===== Provided data =====

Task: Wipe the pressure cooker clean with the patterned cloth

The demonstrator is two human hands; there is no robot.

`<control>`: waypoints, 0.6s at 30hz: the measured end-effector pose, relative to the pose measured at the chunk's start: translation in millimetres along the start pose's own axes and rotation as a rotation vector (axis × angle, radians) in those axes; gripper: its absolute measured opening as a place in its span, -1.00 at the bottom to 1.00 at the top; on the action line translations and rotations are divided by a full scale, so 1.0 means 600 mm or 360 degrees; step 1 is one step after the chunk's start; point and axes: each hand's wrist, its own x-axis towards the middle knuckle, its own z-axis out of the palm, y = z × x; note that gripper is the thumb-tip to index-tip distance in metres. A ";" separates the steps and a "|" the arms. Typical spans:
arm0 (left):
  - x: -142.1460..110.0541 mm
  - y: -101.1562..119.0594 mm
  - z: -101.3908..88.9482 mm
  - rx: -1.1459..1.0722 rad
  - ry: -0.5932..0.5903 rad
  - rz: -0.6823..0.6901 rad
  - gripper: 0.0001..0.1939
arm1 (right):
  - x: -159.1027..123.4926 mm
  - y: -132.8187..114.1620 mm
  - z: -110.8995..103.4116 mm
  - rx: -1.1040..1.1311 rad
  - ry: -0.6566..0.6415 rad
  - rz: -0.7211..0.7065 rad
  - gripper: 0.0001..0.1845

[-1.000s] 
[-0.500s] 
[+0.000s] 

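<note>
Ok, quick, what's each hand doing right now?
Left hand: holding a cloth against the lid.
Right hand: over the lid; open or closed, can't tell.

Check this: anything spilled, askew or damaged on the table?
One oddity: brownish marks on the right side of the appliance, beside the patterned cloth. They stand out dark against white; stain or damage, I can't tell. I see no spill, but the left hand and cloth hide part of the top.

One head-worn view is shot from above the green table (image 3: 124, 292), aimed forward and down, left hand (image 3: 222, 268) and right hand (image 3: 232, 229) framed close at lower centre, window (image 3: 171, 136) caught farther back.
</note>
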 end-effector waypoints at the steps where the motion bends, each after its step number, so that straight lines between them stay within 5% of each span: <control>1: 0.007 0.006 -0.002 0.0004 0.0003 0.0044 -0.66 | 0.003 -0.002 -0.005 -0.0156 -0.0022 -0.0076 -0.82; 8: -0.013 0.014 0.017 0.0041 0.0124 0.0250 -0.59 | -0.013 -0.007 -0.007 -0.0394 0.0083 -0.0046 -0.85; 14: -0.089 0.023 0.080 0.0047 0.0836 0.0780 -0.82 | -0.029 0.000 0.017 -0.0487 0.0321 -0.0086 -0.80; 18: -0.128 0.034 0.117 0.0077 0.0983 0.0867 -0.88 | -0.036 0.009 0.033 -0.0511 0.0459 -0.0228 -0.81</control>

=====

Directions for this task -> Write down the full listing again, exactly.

Solution for this task ->
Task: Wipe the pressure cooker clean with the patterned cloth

The demonstrator is two human hands; there is no robot.

`<control>`: waypoints, 0.6s at 30hz: the measured end-effector pose, relative to the pose measured at the chunk's start: translation in millimetres along the start pose's own axes and rotation as a rotation vector (axis × angle, radians) in those axes; gripper: its absolute measured opening as a place in its span, -1.00 at the bottom to 1.00 at the top; on the action line translations and rotations are divided by a full scale, so 1.0 means 600 mm or 360 degrees; step 1 is one step after the chunk's start; point and axes: each hand's wrist, its own x-axis towards the middle knuckle, its own z-axis out of the palm, y = z × x; note that gripper is the thumb-tip to index-tip distance in metres. A ";" separates the steps and a "|" the arms. Typical spans:
arm0 (left):
  - x: -142.1460..110.0541 mm
  - y: -101.1562..119.0594 mm
  - z: -101.3908..88.9482 mm
  - rx: -1.1459..1.0722 rad
  - ry: -0.5932..0.5903 rad
  - rz: -0.6823..0.6901 rad
  - gripper: 0.0001..0.1939
arm1 (right):
  - x: -159.1027..123.4926 mm
  - y: -132.8187..114.1620 mm
  - z: -110.8995..103.4116 mm
  - rx: -1.1040..1.1311 rad
  - ry: -0.6566..0.6415 rad
  - rz: -0.7211..0.7065 rad
  - gripper: 0.0001..0.1845

[-1.000s] 
[-0.500s] 
[+0.000s] 

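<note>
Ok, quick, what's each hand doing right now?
Left hand: holding a cloth against the lid.
Right hand: over the lid; open or closed, can't tell.

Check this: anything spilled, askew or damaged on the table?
One oddity: brownish marks on the right side of the appliance, beside the patterned cloth. They stand out dark against white; stain or damage, I can't tell. I see no spill, but the left hand and cloth hide part of the top.

One head-worn view is shot from above the green table (image 3: 124, 292), aimed forward and down, left hand (image 3: 222, 268) and right hand (image 3: 232, 229) framed close at lower centre, window (image 3: 171, 136) caught farther back.
</note>
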 end-effector waypoints at the steps where the motion bends, each after its step number, so that straight lines between them stay within 5% of each span: <control>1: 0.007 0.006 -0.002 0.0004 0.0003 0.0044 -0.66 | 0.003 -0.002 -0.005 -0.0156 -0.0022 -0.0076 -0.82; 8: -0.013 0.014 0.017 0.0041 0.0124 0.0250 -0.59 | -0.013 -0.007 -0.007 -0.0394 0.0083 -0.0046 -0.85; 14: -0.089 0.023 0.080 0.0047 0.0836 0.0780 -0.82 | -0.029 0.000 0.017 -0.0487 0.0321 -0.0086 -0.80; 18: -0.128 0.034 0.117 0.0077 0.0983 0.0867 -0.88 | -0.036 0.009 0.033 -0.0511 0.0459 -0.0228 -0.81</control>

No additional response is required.